**YOUR GOAL:** Among the records that follow, set down only the lines from the one containing "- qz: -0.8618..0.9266" to the one containing "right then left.", both included, exactly.

*** RECORDS TO PROCESS ***

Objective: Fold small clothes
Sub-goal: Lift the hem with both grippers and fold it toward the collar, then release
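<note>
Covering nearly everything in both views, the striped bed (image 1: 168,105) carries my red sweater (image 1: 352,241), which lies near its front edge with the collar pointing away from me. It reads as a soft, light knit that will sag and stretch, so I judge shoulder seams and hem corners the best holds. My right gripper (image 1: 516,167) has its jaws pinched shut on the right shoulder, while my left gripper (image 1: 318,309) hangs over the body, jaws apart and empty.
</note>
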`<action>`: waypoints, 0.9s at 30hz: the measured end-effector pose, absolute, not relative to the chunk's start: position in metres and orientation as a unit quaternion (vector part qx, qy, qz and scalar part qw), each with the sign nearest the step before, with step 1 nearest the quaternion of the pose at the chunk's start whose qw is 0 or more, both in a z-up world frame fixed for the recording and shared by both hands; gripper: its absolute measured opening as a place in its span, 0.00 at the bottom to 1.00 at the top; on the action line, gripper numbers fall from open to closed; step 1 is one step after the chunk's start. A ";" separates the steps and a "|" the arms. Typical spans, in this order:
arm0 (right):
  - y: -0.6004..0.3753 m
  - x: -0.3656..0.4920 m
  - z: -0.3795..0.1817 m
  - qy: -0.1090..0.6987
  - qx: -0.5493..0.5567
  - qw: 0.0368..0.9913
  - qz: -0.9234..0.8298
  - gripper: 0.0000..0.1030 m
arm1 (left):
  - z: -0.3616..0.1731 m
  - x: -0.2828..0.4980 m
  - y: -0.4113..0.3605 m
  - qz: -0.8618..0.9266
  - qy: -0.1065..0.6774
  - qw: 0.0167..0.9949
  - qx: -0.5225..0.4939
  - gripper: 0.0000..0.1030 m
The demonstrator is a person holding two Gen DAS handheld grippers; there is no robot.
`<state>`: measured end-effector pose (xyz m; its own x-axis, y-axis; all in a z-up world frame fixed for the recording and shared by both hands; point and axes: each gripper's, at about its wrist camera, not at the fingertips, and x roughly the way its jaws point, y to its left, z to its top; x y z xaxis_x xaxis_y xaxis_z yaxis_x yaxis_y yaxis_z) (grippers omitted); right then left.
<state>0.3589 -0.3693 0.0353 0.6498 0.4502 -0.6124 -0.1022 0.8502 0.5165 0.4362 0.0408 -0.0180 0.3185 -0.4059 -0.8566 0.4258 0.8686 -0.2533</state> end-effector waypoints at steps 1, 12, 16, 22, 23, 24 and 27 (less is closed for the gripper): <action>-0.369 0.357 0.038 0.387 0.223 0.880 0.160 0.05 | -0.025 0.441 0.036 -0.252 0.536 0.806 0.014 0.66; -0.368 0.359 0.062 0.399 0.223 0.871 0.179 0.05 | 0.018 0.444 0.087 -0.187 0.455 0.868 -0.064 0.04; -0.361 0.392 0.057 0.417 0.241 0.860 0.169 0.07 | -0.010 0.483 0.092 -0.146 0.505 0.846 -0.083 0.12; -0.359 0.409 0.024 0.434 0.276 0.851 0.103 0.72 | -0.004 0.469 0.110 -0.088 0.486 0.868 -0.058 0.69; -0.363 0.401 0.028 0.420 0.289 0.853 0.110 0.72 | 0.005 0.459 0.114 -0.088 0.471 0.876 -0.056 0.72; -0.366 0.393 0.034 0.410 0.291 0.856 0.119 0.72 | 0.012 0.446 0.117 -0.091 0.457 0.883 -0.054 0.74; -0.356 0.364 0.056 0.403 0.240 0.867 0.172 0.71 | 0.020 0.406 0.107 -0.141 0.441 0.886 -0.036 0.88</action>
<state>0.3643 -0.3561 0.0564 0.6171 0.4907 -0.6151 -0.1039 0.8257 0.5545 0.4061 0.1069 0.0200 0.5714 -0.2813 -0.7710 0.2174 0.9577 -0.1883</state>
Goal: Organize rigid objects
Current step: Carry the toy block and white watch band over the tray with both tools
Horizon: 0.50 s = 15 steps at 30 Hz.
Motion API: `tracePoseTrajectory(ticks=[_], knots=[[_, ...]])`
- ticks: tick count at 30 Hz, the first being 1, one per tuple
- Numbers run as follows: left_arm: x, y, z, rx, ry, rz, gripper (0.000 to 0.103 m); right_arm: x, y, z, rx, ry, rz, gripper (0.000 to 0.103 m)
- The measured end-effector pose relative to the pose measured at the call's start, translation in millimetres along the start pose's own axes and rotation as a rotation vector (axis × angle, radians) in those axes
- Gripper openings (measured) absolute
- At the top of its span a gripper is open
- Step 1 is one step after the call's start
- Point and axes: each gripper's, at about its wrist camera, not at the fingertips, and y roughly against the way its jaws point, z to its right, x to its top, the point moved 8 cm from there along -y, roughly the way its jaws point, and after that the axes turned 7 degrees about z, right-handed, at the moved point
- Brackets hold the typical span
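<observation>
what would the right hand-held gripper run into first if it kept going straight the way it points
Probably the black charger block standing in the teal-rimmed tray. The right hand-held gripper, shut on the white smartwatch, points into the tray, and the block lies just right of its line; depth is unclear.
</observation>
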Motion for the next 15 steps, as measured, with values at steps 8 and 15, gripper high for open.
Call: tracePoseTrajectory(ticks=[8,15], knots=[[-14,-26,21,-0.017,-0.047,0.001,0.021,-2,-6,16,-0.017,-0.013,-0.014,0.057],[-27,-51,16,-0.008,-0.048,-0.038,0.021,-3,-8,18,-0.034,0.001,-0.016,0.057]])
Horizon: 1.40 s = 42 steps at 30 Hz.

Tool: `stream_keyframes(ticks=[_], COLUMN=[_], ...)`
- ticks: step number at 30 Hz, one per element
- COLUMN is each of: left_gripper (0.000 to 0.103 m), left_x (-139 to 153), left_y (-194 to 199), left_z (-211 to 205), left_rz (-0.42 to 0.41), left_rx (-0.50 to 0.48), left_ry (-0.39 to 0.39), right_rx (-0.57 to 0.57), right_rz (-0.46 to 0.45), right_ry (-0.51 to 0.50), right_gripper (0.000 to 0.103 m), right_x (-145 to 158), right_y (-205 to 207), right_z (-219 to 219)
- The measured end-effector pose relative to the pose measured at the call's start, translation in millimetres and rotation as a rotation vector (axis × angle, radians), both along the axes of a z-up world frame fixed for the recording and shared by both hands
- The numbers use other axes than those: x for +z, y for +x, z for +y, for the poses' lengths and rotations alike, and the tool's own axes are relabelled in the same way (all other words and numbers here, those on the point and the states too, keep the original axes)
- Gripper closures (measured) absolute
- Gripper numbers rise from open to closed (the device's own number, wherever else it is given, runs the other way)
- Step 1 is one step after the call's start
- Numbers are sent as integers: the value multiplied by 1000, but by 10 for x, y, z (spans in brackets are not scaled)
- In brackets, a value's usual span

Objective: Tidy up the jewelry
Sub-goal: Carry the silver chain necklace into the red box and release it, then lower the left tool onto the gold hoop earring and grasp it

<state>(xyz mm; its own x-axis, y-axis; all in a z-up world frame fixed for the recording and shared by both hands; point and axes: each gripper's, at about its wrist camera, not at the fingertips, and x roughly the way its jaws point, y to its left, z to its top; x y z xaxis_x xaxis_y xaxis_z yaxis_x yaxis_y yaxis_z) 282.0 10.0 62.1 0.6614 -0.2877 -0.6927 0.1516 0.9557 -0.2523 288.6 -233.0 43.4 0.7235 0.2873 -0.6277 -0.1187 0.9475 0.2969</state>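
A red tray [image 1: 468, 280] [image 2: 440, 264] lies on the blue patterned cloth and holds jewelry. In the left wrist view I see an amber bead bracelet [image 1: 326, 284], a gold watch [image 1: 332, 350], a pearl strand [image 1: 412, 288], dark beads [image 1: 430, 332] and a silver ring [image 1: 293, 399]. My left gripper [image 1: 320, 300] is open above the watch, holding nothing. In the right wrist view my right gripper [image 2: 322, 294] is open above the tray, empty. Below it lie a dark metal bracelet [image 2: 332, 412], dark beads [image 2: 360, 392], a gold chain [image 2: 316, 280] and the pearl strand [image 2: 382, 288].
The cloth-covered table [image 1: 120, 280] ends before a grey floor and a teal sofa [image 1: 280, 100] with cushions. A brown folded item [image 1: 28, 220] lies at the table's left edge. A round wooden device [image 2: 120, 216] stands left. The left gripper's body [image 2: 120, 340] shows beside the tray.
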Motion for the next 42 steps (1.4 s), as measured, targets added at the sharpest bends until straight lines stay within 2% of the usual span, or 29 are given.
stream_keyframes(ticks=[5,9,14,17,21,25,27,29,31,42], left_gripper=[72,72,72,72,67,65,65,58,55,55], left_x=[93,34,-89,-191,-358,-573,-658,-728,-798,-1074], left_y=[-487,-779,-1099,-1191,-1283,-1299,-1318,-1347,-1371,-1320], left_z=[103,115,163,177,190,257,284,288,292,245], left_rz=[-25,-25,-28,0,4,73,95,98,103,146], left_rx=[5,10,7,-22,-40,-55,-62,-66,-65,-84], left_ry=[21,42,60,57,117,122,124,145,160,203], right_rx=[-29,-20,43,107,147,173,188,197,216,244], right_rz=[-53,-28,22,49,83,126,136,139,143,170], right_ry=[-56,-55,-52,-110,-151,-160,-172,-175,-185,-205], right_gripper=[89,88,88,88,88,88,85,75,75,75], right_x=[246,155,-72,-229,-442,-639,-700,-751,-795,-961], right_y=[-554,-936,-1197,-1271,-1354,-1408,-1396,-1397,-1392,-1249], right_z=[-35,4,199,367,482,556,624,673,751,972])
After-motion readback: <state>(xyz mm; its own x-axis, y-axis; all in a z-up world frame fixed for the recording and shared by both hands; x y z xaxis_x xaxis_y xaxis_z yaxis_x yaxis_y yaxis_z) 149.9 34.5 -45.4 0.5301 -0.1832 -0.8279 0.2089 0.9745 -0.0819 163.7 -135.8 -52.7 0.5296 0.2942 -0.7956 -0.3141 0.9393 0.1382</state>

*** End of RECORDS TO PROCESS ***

**YOUR RESPONSE:**
  - qz: -0.8618..0.9266
  - qy: -0.1065..0.6774
  - qw: 0.0167..0.9949
  - qx: -0.5225..0.4939
  - gripper: 0.0000..0.1030 m
The demonstrator is a person holding two Gen DAS handheld grippers; there is no robot.
`<state>`: measured end-effector pose (xyz m; its own x-axis, y-axis; all in a z-up world frame fixed for the recording and shared by both hands; point and axes: each gripper's, at about its wrist camera, not at the fingertips, and x roughly the way its jaws point, y to its left, z to its top; x y z xaxis_x xaxis_y xaxis_z yaxis_x yaxis_y yaxis_z) (grippers omitted); right then left.

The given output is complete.